- Problem to solve:
Copy out the line bearing "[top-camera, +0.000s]" and all the lines after it, to the very end of the material below, exactly as written.

─── Collected data

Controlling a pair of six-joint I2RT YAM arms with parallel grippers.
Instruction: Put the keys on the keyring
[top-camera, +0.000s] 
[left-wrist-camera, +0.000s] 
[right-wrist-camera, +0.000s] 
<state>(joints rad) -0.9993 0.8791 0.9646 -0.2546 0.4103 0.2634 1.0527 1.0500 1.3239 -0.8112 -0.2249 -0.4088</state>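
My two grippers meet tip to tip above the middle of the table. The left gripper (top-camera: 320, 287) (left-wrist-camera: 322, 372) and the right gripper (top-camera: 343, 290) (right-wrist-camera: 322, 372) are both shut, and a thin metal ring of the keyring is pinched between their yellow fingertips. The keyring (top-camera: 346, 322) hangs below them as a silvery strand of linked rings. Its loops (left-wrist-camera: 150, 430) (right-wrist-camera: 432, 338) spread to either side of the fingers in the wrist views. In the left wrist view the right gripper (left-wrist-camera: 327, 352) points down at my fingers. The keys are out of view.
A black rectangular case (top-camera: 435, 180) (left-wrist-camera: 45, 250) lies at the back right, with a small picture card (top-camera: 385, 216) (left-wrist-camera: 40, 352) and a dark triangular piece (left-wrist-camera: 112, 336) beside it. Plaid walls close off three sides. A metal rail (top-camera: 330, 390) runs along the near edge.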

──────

- Exercise output:
[top-camera, +0.000s] 
[left-wrist-camera, +0.000s] 
[right-wrist-camera, +0.000s] 
<state>(joints rad) -0.9993 0.8791 0.9646 -0.2546 0.4103 0.2634 1.0527 1.0500 1.3239 -0.8112 -0.2249 -0.4088</state>
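My two grippers meet tip to tip above the middle of the table. The left gripper (top-camera: 320, 287) (left-wrist-camera: 322, 372) and the right gripper (top-camera: 343, 290) (right-wrist-camera: 322, 372) are both shut, and a thin metal ring of the keyring is pinched between their yellow fingertips. The keyring (top-camera: 346, 322) hangs below them as a silvery strand of linked rings. Its loops (left-wrist-camera: 150, 430) (right-wrist-camera: 432, 338) spread to either side of the fingers in the wrist views. In the left wrist view the right gripper (left-wrist-camera: 327, 352) points down at my fingers. The keys are out of view.
A black rectangular case (top-camera: 435, 180) (left-wrist-camera: 45, 250) lies at the back right, with a small picture card (top-camera: 385, 216) (left-wrist-camera: 40, 352) and a dark triangular piece (left-wrist-camera: 112, 336) beside it. Plaid walls close off three sides. A metal rail (top-camera: 330, 390) runs along the near edge.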

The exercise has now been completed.